Assignment:
All lines of the material that contain "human" must be copied out.

Provided records:
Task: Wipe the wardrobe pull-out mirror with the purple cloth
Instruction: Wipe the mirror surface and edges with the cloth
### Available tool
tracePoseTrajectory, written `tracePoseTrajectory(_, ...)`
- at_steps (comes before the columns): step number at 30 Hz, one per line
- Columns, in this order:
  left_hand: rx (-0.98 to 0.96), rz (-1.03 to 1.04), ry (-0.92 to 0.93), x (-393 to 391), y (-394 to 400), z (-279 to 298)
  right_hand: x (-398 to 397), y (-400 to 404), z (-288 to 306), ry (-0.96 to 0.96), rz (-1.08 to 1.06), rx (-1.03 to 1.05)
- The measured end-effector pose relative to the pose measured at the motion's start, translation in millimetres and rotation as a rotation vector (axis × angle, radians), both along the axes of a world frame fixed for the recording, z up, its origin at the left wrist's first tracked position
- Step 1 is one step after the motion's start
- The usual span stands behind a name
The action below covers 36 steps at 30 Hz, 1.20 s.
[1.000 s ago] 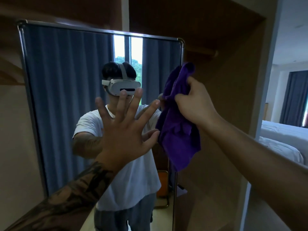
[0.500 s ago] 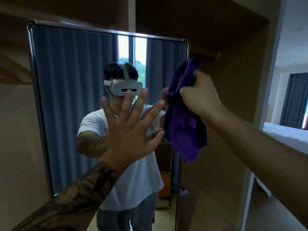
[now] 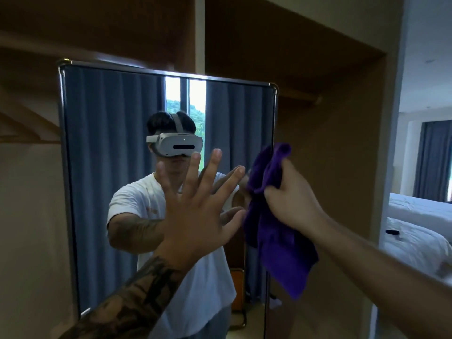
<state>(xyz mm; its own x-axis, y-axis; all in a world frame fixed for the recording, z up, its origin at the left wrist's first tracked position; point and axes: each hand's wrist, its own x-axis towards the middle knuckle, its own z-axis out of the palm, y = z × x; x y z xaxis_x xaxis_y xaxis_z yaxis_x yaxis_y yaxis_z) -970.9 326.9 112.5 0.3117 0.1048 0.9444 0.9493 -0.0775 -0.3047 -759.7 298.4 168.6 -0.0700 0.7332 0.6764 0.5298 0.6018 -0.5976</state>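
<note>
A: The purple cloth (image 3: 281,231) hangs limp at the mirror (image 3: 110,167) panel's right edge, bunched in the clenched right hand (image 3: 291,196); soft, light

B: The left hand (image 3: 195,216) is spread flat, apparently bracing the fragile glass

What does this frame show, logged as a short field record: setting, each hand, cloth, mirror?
setting: brown wooden wardrobe interior; white bed visible through the opening on the right
mirror: tall metal-framed pull-out mirror, reflecting blue curtains and the person
left hand: left hand open, fingers spread, palm flat toward the glass
right hand: right hand gripping the bunched purple cloth
cloth position: at the mirror's right edge, lower part hanging loose
contact with glass: cannot tell
</note>
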Motion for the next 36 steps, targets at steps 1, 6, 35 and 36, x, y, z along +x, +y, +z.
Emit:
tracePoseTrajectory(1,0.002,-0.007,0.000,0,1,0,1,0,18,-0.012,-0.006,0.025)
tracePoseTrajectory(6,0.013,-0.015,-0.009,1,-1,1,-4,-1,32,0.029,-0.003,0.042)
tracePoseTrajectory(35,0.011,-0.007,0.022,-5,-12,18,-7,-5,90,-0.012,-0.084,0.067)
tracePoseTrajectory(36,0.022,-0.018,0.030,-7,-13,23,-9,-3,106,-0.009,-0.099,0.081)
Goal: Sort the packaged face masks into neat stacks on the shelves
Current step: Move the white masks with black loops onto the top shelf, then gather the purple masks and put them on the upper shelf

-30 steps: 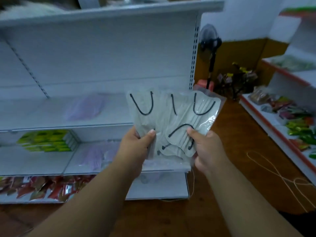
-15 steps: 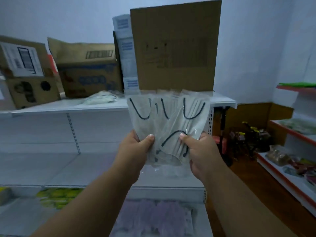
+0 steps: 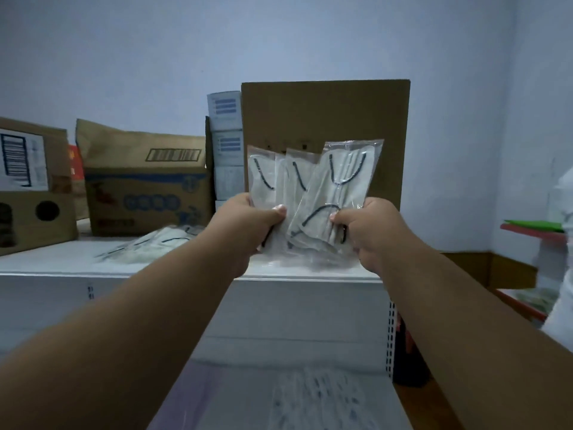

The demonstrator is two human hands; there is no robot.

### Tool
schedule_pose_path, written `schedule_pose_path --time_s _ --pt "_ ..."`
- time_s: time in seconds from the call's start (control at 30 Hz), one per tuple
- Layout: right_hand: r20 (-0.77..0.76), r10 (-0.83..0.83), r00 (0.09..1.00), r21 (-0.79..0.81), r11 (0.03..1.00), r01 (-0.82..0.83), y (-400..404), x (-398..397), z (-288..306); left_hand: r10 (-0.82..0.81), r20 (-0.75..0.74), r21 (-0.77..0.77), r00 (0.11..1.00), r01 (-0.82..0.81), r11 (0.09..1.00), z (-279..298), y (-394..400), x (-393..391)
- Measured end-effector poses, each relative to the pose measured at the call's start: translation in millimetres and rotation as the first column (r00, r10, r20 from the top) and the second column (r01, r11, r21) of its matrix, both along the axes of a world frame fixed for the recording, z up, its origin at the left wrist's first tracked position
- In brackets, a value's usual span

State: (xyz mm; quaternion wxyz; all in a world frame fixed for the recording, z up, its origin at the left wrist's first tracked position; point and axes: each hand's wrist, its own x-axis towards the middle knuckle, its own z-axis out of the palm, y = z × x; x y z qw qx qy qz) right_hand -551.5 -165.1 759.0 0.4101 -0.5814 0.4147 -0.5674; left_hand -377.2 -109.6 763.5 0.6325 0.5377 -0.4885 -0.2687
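Left hand: our left hand (image 3: pixel 248 221) pinches the fanned mask packets (image 3: pixel 313 193) at their lower left, thumb on the front.
Right hand: our right hand (image 3: pixel 369 231) grips the lower right corner of the fan, fingers curled behind.
Packets: upright, at 12 o'clock above the top shelf (image 3: pixel 46 259) edge, before a tall cardboard box (image 3: pixel 387 119).
Loose pile: more masks (image 3: pixel 148 246) lie on that shelf at 10 o'clock.
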Motion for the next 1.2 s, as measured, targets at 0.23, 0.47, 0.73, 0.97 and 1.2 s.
schedule_pose_path --time_s 0.23,0.47,0.73,0.97,1.2 --pt "-0.459 0.068 0.886 0.011 0.997 -0.071 -93.3 -13.7 16.3 0.122 0.273 0.137 0.954 -0.164 0.977 -2.6 -86.1 -7.2" --pt "-0.905 -0.095 0.415 -0.104 0.995 0.0 -130.2 -16.9 12.5 0.132 0.818 0.187 0.56 -0.475 0.86 -14.1 -126.5 -9.6" --pt "-0.869 -0.311 0.384 -0.379 0.918 -0.114 -119.0 -4.3 15.6 0.329 0.875 -0.192 0.354 -0.371 0.909 -19.0 -117.8 -10.5" --pt "-0.706 -0.421 0.569 -0.617 0.761 -0.202 -32.8 30.8 6.8 0.434 0.781 -0.365 0.449 -0.235 0.901 -41.7 -18.5 11.1" --pt "-0.644 -0.288 0.709 -0.631 0.723 -0.28 85.0 114.3 -66.3 0.479 0.777 -0.377 0.409 -0.306 0.874 -128.5 122.3 88.0"
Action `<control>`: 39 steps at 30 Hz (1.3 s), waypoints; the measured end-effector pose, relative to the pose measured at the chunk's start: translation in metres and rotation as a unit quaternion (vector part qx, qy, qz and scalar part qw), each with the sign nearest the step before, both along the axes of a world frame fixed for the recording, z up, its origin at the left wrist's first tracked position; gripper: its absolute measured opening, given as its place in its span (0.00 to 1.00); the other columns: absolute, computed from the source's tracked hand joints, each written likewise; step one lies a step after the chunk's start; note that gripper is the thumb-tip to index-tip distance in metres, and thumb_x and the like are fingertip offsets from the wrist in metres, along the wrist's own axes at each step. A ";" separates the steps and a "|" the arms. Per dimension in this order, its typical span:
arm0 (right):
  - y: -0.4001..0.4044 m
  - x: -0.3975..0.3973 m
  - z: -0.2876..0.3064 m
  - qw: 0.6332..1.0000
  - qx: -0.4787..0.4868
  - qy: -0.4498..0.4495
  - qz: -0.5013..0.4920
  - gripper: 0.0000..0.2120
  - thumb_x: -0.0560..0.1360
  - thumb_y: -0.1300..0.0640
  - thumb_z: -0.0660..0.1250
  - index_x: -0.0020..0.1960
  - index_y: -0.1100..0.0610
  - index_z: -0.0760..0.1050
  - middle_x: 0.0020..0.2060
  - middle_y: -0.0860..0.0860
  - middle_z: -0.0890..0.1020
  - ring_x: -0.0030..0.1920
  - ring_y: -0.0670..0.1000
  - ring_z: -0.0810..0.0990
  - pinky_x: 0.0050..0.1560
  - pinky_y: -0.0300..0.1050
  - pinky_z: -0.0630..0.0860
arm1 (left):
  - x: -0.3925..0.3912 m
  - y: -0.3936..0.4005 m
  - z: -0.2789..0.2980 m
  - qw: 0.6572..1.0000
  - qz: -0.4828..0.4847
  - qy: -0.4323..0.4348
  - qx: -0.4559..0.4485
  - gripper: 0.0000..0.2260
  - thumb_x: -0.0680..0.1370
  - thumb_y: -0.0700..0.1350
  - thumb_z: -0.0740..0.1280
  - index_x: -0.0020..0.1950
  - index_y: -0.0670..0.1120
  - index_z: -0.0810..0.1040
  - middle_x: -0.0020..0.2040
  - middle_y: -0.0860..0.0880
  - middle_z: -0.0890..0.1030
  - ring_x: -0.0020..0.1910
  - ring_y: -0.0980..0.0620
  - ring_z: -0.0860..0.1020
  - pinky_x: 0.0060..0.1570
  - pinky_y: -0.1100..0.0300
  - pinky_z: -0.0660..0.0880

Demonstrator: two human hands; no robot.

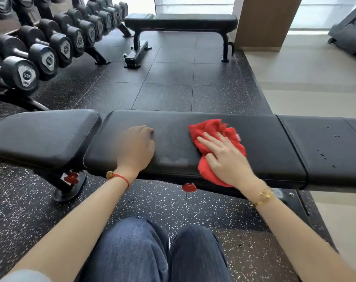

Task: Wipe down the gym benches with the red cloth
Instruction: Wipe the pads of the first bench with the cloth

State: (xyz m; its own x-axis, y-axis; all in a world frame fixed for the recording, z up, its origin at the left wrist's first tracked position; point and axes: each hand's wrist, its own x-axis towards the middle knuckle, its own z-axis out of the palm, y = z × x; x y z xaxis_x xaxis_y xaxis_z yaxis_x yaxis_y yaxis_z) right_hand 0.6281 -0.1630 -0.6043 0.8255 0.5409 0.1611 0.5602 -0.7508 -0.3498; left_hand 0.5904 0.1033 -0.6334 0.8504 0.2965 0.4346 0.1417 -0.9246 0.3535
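Observation:
A long black padded gym bench [264, 143] runs across the view in front of me. On its middle pad lies the crumpled red cloth [210, 128], with my right hand [224, 155] pressed flat on top of it, fingers spread. My left hand [137, 147] rests on the same pad to the left of the cloth, fingers curled down onto the surface, holding nothing. A pale smear shows on the pad's near edge between the hands. A second black flat bench [181, 22] stands farther back.
A rack of black dumbbells [50, 45] lines the left side. A brown pillar [262, 23] stands at the back right, with a dark machine [350, 35] beyond it. Speckled black rubber floor [169, 86] lies between the benches. My knees in blue jeans [162, 253] are below.

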 end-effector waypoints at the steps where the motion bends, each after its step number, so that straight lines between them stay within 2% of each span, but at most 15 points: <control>1: -0.015 0.008 0.001 1.000 0.000 0.004 -0.025 0.25 0.77 0.57 0.59 0.73 0.46 0.66 0.75 0.44 0.63 0.77 0.52 0.56 0.78 0.48 0.47 | 0.000 0.000 0.000 1.000 -0.001 0.001 0.001 0.14 0.75 0.45 0.64 0.60 0.51 0.79 0.62 0.50 0.80 0.65 0.48 0.74 0.67 0.47 0.65; 4: -0.038 0.044 0.006 0.994 -0.006 0.032 -0.100 0.24 0.79 0.58 0.57 0.74 0.48 0.65 0.76 0.47 0.62 0.77 0.55 0.55 0.78 0.50 0.45 | 0.001 -0.001 0.000 1.000 -0.001 0.007 0.001 0.14 0.75 0.45 0.64 0.60 0.51 0.79 0.63 0.50 0.80 0.65 0.48 0.74 0.68 0.46 0.65; 8: -0.013 0.084 0.010 0.985 -0.042 0.051 -0.157 0.24 0.80 0.55 0.53 0.76 0.51 0.60 0.78 0.51 0.58 0.77 0.62 0.53 0.78 0.53 0.45 | 0.000 -0.002 0.001 1.000 0.005 0.012 -0.002 0.14 0.75 0.45 0.64 0.60 0.51 0.78 0.63 0.49 0.79 0.65 0.48 0.73 0.68 0.46 0.64; 13: 0.026 0.067 0.008 0.995 -0.045 0.031 -0.087 0.25 0.79 0.53 0.56 0.76 0.50 0.61 0.77 0.50 0.59 0.77 0.61 0.53 0.78 0.52 0.46 | 0.000 -0.001 0.001 1.000 0.000 0.012 0.002 0.14 0.75 0.45 0.63 0.60 0.50 0.78 0.63 0.49 0.79 0.65 0.48 0.73 0.68 0.47 0.63; 18: 0.001 0.015 0.002 0.999 -0.012 0.021 -0.039 0.25 0.78 0.55 0.58 0.75 0.46 0.63 0.76 0.45 0.61 0.78 0.55 0.53 0.78 0.48 0.46 | -0.001 0.002 0.000 1.000 -0.008 0.008 0.003 0.15 0.76 0.46 0.61 0.61 0.50 0.78 0.63 0.49 0.79 0.65 0.48 0.73 0.67 0.47 0.63; 21: -0.036 0.000 0.000 0.996 -0.002 0.019 -0.085 0.24 0.78 0.55 0.57 0.74 0.46 0.64 0.76 0.44 0.62 0.78 0.54 0.54 0.78 0.47 0.46 | -0.002 0.000 0.001 1.000 -0.015 0.020 -0.003 0.15 0.77 0.44 0.62 0.63 0.48 0.78 0.65 0.47 0.78 0.67 0.46 0.71 0.69 0.46 0.61; 25: -0.077 0.014 0.001 0.978 -0.011 0.031 -0.207 0.24 0.79 0.56 0.56 0.75 0.48 0.63 0.76 0.47 0.61 0.77 0.57 0.54 0.78 0.49 0.45 | -0.004 -0.007 0.010 0.999 -0.022 0.025 -0.024 0.13 0.79 0.42 0.61 0.62 0.46 0.79 0.66 0.46 0.78 0.69 0.46 0.71 0.72 0.45 0.60; 30: -0.060 0.046 0.006 0.961 -0.039 0.047 -0.271 0.25 0.79 0.55 0.54 0.76 0.51 0.61 0.77 0.51 0.59 0.76 0.63 0.55 0.77 0.54 0.47 | 0.011 -0.065 0.036 0.992 -0.126 -0.003 -0.029 0.14 0.77 0.42 0.63 0.62 0.46 0.79 0.64 0.48 0.78 0.67 0.47 0.72 0.71 0.49 0.62; 34: -0.058 0.034 0.010 0.969 -0.015 0.048 -0.243 0.24 0.79 0.55 0.57 0.75 0.49 0.63 0.76 0.48 0.61 0.77 0.58 0.56 0.77 0.50 0.48 | 0.033 -0.126 0.041 0.977 -0.210 0.000 -0.033 0.16 0.77 0.43 0.63 0.64 0.48 0.77 0.65 0.50 0.77 0.68 0.49 0.71 0.72 0.49 0.61; 39: -0.069 0.009 0.006 0.975 0.018 0.024 -0.222 0.24 0.77 0.59 0.58 0.73 0.49 0.67 0.74 0.48 0.66 0.75 0.54 0.62 0.76 0.46 0.55 | 0.051 -0.186 0.028 0.967 -0.248 0.049 -0.020 0.18 0.78 0.45 0.60 0.68 0.48 0.75 0.68 0.51 0.75 0.70 0.49 0.68 0.73 0.47 0.58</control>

Your solution:
The demonstrator is two human hands; there is no robot.
Demonstrator: two human hands; no robot.

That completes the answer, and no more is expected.